For once, a serious French playwright is interested in something other than social reality. And his courage should be pointed out: dealing with these critical issues on stage is no easy task. Pascal never turned his hand to writing for the theatre, after all! And we should pay tribute to Schmitt for his sincerity. There's a troubling innocence about Between Worlds, which seems clearly to describe his own anxieties - anxieties about death, naturally enough, and Schmitt's main obsession, as becomes obvious after seeing a few of his plays.

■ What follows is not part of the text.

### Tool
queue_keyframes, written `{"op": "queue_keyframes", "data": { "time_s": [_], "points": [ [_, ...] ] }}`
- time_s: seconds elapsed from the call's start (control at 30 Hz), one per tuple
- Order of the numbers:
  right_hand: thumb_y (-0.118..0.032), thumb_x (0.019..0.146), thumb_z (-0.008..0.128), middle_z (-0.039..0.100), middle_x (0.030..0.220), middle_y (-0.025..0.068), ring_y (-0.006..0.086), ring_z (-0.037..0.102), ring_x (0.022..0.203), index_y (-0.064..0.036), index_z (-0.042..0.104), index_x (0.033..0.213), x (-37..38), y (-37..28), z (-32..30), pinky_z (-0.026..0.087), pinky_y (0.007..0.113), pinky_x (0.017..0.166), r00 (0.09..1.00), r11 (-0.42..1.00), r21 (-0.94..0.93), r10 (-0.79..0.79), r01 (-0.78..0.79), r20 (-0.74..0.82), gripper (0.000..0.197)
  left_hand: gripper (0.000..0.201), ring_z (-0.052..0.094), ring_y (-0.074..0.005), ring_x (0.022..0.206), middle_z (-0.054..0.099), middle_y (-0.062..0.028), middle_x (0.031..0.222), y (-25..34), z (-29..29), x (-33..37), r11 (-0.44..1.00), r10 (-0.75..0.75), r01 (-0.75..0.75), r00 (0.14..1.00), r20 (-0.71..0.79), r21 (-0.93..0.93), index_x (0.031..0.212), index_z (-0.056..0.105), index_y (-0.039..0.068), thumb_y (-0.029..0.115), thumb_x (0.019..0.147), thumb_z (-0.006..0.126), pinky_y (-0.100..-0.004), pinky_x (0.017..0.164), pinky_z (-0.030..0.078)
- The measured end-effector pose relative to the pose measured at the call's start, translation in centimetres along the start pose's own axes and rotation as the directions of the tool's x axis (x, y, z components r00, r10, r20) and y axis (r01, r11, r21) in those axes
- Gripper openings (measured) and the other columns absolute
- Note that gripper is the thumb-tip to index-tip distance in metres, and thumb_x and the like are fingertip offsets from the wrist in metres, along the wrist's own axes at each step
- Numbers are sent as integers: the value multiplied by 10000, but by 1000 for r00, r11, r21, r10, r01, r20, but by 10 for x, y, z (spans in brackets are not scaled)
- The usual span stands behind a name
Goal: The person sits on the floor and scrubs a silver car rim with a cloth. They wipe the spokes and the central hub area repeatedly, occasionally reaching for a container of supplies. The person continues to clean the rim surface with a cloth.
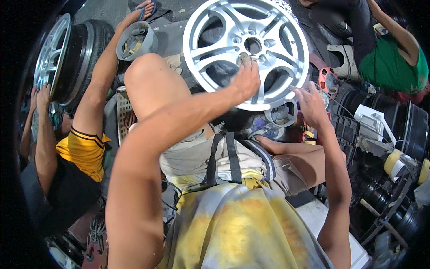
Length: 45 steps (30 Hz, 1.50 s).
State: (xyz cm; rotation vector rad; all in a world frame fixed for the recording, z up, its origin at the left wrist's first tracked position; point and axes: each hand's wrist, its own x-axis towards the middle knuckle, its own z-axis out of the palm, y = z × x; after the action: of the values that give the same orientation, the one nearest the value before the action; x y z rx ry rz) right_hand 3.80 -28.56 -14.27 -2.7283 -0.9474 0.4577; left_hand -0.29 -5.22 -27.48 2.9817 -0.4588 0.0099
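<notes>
A silver alloy wheel [277, 59] with split spokes lies tilted in front of me. My left hand [247, 80] reaches across its lower spokes, and its bent fingers press a small grey-brown scrap [244, 58] against the face beside the centre hole. What that scrap is made of I cannot make out. At the wheel's lower right edge is my right hand [312, 104], its dusty fingertips on the outer lip and its fingers curled around the edge. Part of the hub face is hidden under my left fingers.
A grey bucket [136, 41] with scraps in it stands left of my knee. Further left, a person in yellow shorts [83, 150] handles another wheel [53, 56] beside a tyre. At upper right sits a person in green [394, 65]. Dark wheel barrels [414, 127] crowd the right side.
</notes>
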Motion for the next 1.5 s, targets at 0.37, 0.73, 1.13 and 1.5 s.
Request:
{"op": "queue_keyframes", "data": {
  "time_s": [0.37,0.73,1.13,1.5],
  "points": [
    [-248,1047,496,551,969,203,402,586,912,-5,708,1062,-49,19,38,468,489,846,989,960,269,104,-74,-101,323,176,533,-283,1143,601,-109,1122,28,-36,-35,901,416,-433,863,288,-4,893,758,32,151,814,656,-401,961,449],
    [-177,1019,503,583,944,235,413,594,904,33,686,974,-78,47,51,472,496,817,946,942,314,203,-118,-252,282,430,585,-323,1172,595,-118,1268,-98,-46,31,850,513,-489,852,100,-198,1181,644,68,-63,771,657,-420,983,510],
    [-202,1028,497,571,929,219,416,604,882,2,696,1009,-73,43,49,476,493,802,917,910,406,229,-83,-327,285,370,466,-349,1268,513,-169,1247,-12,-50,-9,889,454,-459,877,159,-7,1166,628,43,71,800,675,-432,1028,422],
    [-179,1019,512,577,915,205,397,612,878,22,688,966,-73,37,52,488,473,797,931,917,385,226,-103,-288,272,148,713,-201,671,691,-15,686,29,-54,-21,773,390,-565,782,487,288,1004,720,184,167,882,639,-354,507,432]
  ]
}}
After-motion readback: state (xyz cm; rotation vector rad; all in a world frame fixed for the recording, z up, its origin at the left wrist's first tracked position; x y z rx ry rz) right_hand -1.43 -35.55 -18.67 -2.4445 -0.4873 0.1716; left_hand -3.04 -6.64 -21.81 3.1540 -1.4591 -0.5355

This time, he has decided to pay off old scores with death. His play is a dramatic ceremony in which he tries to exorcize the old reaper. His characters are the prisoners of some shadowy limbo where they have wandered out of their bodies. Here, they are subjected to gruelling trials and forced to ask themselves fundamental questions, which, in view of the circumstances, have more to do with the mystery of death than the absurdity of life. Schmitt thus successfully renews one of the favourite themes of the last fifty years. This is a tragicomedy, lighthearted and optimistic in spite of the subject.

Philippe Tesson

Le Parisien - « Superb acting! »

In an age when philosophers and playwrights strive to share their metaphysical anxieties with their audience, we must be grateful to Schmitt with this new play for letting the small flame of hope shine through to that point of no return: the limbo between life and death. His characters are in a coma and have plenty of time to ponder their future.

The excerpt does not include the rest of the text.